=== What to work on ===
Go through the data below and return each line where the string "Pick" appears.

---+---

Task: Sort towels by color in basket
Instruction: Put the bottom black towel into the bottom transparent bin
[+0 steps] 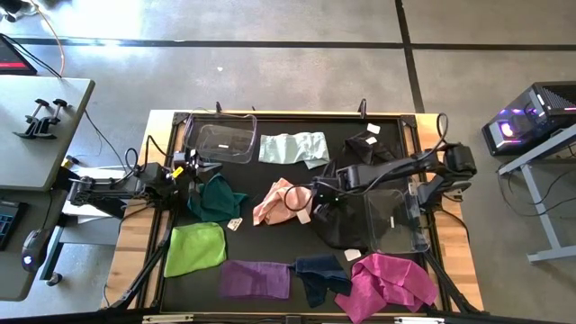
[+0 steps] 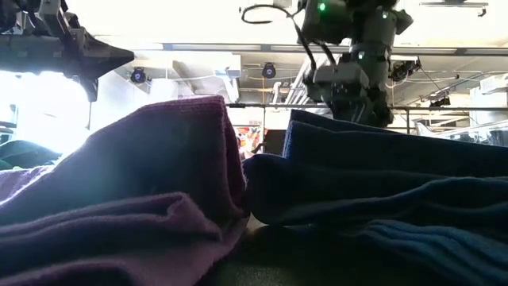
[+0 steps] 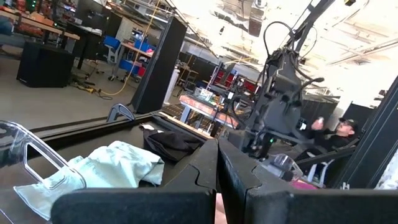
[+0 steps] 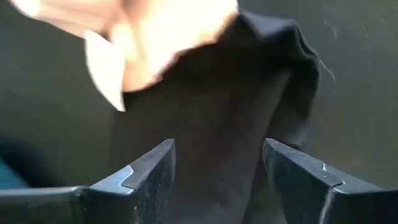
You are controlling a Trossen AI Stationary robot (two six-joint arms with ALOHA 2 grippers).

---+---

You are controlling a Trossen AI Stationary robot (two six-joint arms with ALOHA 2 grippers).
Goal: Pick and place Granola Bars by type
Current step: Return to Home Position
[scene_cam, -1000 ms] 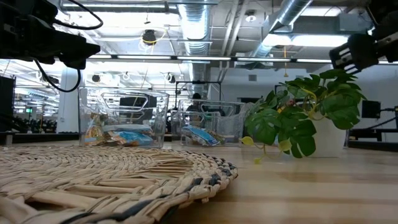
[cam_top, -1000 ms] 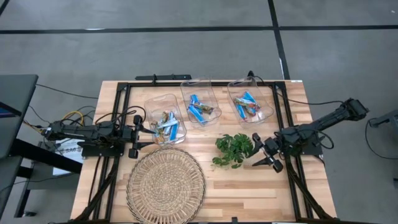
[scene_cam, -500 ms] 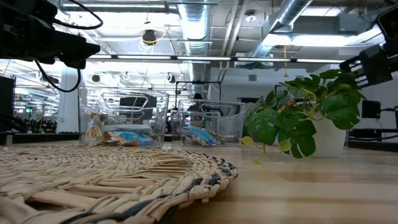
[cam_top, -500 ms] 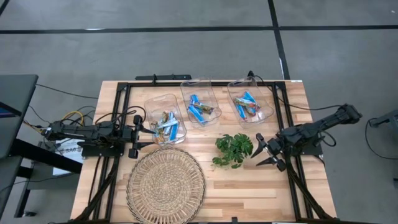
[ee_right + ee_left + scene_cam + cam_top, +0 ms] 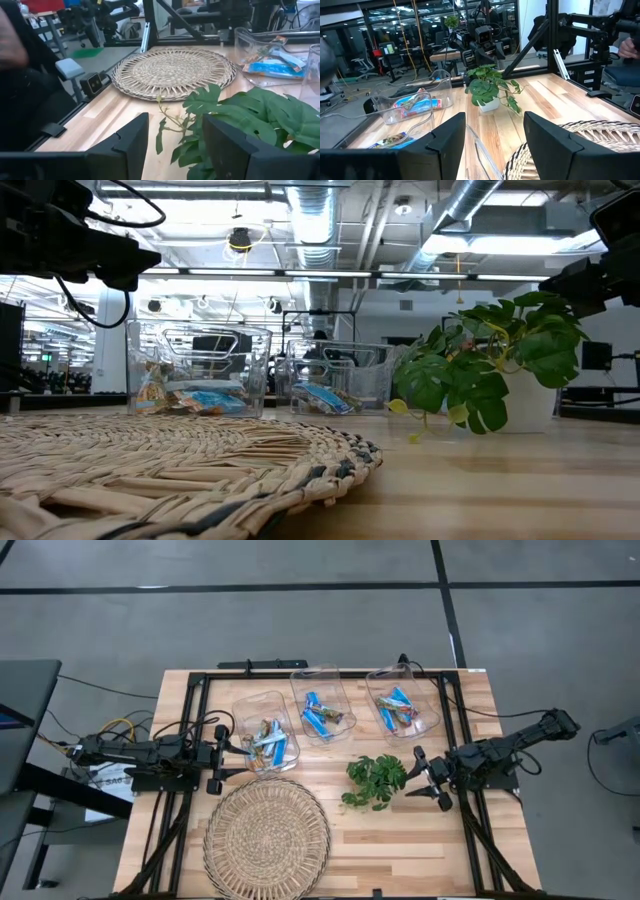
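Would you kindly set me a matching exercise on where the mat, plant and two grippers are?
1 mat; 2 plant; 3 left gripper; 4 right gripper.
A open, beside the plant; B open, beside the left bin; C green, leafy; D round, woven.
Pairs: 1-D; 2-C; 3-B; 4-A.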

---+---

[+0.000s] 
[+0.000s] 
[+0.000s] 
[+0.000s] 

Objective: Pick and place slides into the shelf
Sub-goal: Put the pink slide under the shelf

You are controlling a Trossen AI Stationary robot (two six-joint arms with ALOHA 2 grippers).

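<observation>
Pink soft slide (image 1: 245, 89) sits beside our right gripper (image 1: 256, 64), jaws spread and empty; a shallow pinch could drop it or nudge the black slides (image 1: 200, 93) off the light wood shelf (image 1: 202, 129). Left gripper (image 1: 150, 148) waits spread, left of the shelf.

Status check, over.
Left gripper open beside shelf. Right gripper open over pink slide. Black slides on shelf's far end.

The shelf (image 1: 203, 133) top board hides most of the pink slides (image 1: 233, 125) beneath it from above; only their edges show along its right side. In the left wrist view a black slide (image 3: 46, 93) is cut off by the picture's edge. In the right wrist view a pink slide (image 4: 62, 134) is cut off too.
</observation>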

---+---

=== Exercise response ===
Goal: Pick and place Granola Bars by type
Objective: Pick and place slides into the shelf

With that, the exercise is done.